Enterprise AI loyalty is a myth—companies are model tourists, not committed customers.
The Summary
- OpenAI is closing the gap with Anthropic in enterprise adoption, with businesses switching providers as each lab ships newer models
- Customer "stickiness" in enterprise AI is proving far weaker than investors assumed, creating volatility in market share
- The willingness to swap providers suggests AI models are commodifying faster than the labs can build moats
The Signal
The enterprise AI market is revealing an uncomfortable truth: businesses treat frontier models like SaaS trials, not strategic infrastructure. New data shows OpenAI regaining ground against Anthropic in business deployments, but the real story is the churn. Companies are switching between OpenAI and Anthropic with each model release, behavior that would make any B2B CFO nervous.
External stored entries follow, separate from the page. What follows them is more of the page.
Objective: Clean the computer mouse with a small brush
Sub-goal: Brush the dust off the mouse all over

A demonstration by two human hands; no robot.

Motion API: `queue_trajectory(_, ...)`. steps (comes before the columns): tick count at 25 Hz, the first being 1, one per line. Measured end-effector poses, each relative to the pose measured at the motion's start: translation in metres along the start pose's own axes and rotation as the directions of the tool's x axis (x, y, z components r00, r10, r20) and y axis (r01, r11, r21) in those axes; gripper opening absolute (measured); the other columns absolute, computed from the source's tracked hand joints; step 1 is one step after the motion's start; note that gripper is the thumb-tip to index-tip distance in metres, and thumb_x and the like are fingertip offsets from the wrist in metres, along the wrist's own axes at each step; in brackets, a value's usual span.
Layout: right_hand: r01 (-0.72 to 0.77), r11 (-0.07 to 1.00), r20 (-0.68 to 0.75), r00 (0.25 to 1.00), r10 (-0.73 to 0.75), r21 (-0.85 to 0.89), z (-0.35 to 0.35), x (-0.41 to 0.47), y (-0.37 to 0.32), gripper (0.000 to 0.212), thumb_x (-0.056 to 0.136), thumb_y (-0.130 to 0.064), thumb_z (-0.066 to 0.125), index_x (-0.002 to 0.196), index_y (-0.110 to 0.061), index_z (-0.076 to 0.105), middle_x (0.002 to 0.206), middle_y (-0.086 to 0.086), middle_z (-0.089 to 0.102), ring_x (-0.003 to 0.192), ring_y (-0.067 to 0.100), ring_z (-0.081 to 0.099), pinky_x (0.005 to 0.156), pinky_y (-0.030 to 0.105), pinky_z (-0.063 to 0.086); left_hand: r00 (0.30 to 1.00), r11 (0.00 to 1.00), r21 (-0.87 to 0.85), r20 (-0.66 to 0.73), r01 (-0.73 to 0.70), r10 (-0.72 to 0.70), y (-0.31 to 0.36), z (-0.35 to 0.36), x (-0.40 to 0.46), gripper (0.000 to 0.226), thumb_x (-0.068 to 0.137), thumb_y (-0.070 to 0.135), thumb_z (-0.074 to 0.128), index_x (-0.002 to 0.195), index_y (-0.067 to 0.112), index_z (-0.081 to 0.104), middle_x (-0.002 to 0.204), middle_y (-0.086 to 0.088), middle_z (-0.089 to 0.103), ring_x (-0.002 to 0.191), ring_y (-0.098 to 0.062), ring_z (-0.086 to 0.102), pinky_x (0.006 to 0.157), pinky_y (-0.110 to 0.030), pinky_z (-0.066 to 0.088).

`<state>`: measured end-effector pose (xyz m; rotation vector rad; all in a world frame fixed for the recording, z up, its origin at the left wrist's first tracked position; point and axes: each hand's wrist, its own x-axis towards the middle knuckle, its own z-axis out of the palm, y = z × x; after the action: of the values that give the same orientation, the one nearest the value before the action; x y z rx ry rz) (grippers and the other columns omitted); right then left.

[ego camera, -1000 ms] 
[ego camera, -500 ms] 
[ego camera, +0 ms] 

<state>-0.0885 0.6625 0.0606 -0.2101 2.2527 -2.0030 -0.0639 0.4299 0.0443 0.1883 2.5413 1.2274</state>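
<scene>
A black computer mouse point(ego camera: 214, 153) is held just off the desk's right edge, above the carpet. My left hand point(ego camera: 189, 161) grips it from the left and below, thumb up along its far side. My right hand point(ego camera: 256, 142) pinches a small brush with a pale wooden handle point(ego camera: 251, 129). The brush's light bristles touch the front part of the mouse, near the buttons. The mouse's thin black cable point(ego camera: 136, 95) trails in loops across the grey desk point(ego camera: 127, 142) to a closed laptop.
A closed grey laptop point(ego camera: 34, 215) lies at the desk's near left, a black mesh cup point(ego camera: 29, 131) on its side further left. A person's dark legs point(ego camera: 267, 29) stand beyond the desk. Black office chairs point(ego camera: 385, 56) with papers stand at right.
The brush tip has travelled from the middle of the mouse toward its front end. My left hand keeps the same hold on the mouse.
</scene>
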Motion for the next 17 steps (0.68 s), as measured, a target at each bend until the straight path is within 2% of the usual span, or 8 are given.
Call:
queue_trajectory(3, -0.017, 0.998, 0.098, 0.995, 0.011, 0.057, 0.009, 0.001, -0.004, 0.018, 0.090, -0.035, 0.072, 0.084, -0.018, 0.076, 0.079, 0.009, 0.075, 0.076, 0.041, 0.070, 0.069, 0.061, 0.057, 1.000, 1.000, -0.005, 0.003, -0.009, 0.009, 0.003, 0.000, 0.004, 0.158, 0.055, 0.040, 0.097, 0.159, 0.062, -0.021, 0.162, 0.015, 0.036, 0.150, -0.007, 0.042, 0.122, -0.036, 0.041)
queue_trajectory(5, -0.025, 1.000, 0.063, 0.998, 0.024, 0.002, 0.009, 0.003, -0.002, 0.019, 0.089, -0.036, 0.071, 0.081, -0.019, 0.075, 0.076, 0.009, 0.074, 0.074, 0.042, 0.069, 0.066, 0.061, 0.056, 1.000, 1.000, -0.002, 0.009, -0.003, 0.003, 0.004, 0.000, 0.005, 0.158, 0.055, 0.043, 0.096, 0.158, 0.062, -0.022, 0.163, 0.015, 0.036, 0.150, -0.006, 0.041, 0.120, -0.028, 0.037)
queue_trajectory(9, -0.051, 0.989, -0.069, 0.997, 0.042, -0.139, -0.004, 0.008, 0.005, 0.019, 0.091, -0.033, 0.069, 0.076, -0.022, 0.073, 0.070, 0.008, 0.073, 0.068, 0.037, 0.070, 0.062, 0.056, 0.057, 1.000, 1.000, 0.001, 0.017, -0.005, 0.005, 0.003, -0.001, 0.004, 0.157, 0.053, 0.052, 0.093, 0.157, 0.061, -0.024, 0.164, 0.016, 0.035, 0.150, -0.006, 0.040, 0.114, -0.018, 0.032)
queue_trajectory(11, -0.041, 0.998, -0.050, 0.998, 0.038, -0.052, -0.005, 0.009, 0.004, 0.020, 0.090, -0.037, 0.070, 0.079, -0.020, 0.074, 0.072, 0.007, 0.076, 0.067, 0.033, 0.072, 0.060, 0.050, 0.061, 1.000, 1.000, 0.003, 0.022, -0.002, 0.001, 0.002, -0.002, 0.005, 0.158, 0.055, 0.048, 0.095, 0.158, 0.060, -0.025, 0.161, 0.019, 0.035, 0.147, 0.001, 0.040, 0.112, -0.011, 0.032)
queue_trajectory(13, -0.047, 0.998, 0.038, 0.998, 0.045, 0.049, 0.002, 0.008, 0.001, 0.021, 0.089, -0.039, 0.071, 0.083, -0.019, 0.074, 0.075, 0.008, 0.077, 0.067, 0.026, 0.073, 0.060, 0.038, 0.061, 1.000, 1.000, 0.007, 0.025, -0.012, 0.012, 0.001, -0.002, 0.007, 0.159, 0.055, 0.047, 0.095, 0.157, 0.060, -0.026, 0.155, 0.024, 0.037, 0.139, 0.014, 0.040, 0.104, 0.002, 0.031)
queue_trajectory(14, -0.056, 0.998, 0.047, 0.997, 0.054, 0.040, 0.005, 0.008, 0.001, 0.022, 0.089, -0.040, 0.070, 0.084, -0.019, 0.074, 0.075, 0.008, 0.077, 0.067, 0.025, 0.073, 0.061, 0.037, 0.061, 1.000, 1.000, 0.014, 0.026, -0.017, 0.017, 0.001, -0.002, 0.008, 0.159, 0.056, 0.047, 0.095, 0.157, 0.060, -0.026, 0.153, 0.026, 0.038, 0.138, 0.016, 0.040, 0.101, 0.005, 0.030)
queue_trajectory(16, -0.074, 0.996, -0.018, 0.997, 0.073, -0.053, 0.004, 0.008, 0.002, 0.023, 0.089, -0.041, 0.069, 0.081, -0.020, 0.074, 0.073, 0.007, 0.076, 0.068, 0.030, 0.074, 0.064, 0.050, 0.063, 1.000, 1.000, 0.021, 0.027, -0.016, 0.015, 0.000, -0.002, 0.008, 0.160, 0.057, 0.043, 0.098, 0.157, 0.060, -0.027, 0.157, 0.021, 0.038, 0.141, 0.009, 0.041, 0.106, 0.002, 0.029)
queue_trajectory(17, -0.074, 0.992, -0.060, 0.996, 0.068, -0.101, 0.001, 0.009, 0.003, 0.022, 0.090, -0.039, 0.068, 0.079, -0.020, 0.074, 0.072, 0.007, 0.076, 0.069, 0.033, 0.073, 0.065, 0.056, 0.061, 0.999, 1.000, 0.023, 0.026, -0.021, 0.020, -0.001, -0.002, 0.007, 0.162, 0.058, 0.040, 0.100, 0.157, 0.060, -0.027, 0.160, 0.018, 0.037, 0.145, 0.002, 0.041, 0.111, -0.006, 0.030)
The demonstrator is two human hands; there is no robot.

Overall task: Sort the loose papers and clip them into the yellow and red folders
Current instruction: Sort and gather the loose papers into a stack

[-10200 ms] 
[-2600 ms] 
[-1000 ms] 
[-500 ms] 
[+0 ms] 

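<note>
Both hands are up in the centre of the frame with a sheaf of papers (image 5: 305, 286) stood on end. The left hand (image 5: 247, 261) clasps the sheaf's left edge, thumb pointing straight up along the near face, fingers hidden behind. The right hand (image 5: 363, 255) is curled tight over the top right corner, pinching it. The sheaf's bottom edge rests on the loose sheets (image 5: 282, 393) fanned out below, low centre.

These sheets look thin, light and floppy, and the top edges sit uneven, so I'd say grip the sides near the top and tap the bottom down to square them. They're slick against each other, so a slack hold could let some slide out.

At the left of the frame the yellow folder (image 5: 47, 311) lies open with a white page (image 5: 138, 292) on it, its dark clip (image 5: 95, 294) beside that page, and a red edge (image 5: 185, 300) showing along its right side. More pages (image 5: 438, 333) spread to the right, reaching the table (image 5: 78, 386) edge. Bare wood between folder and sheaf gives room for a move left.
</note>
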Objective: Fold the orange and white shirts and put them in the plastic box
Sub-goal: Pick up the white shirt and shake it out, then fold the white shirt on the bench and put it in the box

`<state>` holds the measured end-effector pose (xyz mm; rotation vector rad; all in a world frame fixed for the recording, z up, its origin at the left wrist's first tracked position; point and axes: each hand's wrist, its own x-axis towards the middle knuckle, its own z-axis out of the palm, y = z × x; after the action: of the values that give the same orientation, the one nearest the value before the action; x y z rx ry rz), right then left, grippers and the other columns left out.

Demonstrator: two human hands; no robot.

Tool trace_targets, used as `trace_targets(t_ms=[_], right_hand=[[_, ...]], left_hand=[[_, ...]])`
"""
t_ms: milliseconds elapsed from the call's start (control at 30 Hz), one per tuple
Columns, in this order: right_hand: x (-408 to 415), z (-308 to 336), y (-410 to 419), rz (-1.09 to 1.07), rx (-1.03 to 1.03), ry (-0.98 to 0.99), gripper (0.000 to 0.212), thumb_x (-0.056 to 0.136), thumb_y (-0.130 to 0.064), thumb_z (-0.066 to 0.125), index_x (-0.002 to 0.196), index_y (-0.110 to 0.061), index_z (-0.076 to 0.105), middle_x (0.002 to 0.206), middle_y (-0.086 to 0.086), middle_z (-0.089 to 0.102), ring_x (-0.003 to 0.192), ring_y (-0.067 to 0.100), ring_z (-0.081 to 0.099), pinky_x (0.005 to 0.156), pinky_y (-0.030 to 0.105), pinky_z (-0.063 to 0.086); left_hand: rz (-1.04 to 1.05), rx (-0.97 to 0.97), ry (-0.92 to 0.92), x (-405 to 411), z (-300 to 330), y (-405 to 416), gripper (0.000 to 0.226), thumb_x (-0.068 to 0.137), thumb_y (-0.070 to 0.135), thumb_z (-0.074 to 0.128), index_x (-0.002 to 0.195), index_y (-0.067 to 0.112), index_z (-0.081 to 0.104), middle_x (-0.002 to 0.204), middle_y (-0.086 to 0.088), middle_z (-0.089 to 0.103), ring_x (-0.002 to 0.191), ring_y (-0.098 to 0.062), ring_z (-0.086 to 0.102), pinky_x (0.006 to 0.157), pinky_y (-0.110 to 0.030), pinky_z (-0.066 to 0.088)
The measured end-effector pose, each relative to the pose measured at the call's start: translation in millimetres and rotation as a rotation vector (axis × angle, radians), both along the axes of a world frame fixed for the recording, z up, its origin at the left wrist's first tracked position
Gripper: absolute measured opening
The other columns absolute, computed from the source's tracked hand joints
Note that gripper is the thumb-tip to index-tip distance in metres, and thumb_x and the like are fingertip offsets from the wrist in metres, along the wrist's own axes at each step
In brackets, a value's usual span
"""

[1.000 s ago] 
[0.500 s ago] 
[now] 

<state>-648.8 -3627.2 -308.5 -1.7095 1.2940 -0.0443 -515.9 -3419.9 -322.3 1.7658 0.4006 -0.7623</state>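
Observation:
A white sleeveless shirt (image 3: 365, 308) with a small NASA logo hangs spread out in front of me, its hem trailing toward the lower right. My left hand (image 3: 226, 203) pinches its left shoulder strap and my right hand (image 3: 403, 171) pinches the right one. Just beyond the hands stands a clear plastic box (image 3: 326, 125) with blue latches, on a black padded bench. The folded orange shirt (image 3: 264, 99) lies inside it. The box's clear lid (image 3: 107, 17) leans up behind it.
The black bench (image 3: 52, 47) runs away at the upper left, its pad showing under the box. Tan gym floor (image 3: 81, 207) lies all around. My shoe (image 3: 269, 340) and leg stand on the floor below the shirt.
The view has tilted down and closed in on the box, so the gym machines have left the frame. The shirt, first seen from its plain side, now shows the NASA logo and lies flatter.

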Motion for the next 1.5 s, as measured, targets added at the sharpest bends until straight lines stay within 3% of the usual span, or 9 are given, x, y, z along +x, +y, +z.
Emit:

This isn't how enterprise software is supposed to work. When a company commits to Salesforce or SAP, switching costs keep them locked in for years. Training data, workflow integration, employee habits—all of it creates friction that protects revenue. But frontier model providers are learning that their moats are shallow.
"Businesses are willing to flop back and forth as each lab releases new models."
The pattern is clear: Claude 3.5 drops, enterprises migrate to Anthropic. GPT-5 ships, they migrate back to OpenAI. The next Gemini release will trigger another round of musical chairs. What looks like market volatility is actually price discovery—the market is telling us that model capabilities are the only differentiator that matters, and capabilities are temporary.
This has second-order effects that ripple through the agent economy:
- API lock-in is dead. Developers building on these models know to abstract their provider layer from day one
- Model routers are the new kingmakers. Services that automatically switch between providers based on performance and price are becoming critical infrastructure
- Inference costs matter more than brand. When outputs are comparable, the cheapest tokens win
For the labs, this means the race isn't just about capability anymore. It's about building something enterprises can't easily replace. OpenAI is betting on custom models and deeper workspace integrations. Anthropic is pushing constitutional AI and safety guarantees as differentiators. Neither has cracked the code yet.
The Implication
If you're building agent infrastructure, don't marry a single model provider. The enterprises with the most leverage are the ones who've built their systems to be model-agnostic. Watch for the emergence of middleware companies that manage model selection and routing—that's where the real stickiness will develop.
For the frontier labs, the message is harder: shipping new models isn't enough. You need lock-in that survives the next benchmark leap from your competitor. Otherwise, you're just renting customers between releases.